Drive down the white road to a path that leads to an immense tree bent over an occasional creek. Weave under the relentless sun and over the cracked earth, where the landscape is muted and blurred by the heat in the air. Descend down into a canyon, suddenly lush with ferns, damp and cool. Climb over rocks and water until you reach the fall itself, a sheer crescent of dark rock that plunges down into a black, glassy pool that reflects the cliff perfectly, so that you can look down into the far-away sky, just as you can look up to it.
One morning in Venice, unable to sleep, a friend and I ventured out of our garden onto our little street to watch the city wake up. Barefoot and still in our nightgowns, we were so entranced by the beauty of the early morning light and the silence of the place, which was completely empty of people and felt all our own, that we ventured into our square. From there we kept walking, all the way to the Basilica di Santa Maria della Salute, where we watched the sun rise over the lagoon.

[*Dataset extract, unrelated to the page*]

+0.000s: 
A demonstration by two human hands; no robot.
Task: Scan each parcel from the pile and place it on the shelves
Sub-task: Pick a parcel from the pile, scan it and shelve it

When in Venice, it’s worth taking a day to venture out into the Lagoon. The busy island of Murano is known for its blown glass, and the quiet island of Torcello houses the Cathedral of Santa Maria Assunta, known for its 11th century Byzantine Mosaics. But my personal favorite is the colourful isle of Burano, a brightly-painted former fishing village. On a warm day, enjoy a lunch of frito misto, and then buy a gelato and wander the vibrant streets.
We saw the dark clouds over the water too late. The tide was coming in, almost up to the trees, and the makeshift camp we had made on the beach was beginning to flood. In the jungle behind us we heard howler monkeys screeching a horrible, murderous call that made us too afraid to step foot beyond the open sand. It was getting dark and the approaching storm was moving quickly. We piled everything into our little dingy, but it wouldn’t start.
Some years ago, when I was much braver (or more reckless) than I am now, two other girls and I decided to spend a day out on a beautiful, isolated and uninhabited island in the Caribbean. We set off in the morning in a rented dingy full of provisions for the day (beer, by the way, should never be considered a provision) and went out to a small island we had seen in the distance. Seeking a quiet escape, we went around to a small beach on the far side of the island, hidden from the main island by a thick jungle. As far as I recall, we failed to tell anyone where we were going.
We spent the day blissfully wandering the beach and floating in the surf, feeling like castaways. But our castaway fantasy became a little too real as the rising tide began to fill our dead little dingy and a full tropical storm was fast approaching. To boot, I have a phobia of open water so acute that I was barely persuaded to get in the dingy in the first place. That morning I had been swayed into taking to the water by clear blue water, sunny skies, and a momentary sense of adventure that had since been superseded by an almost paralysing fear. I was willing to endure the Howler Monkey Jungle, hunger and night on the island if only it meant I didn’t have to get into that dingy. My companions, sensibly, picked me up and threw me into the boat.
One girl set to work trying to start the dingy while the other two of us began to bail out the boat with the only tools we had: empty bottles. It did start at last, but not fifteen feet from the island it died again. We began to paddle, with one oar and four hands, but the wind was picking up and the waves were getting choppy. Our little dingy got caught on a coral reef that tore a hole in the bottom of the boat. The water in the bottom rose and we bailed faster as one girl got out to push us off the reef, badly cutting up her arms and legs in the process. She steered us through the ocean, into the harbor, and at long last to dry land. The boat was destroyed. The hotel had been in the process of sending out a coastguard to find us. It was almost dark, and as we were helped out of the boat, shaking, near tears, deeply apologetic and relieved, the first few drops of rain began to fall.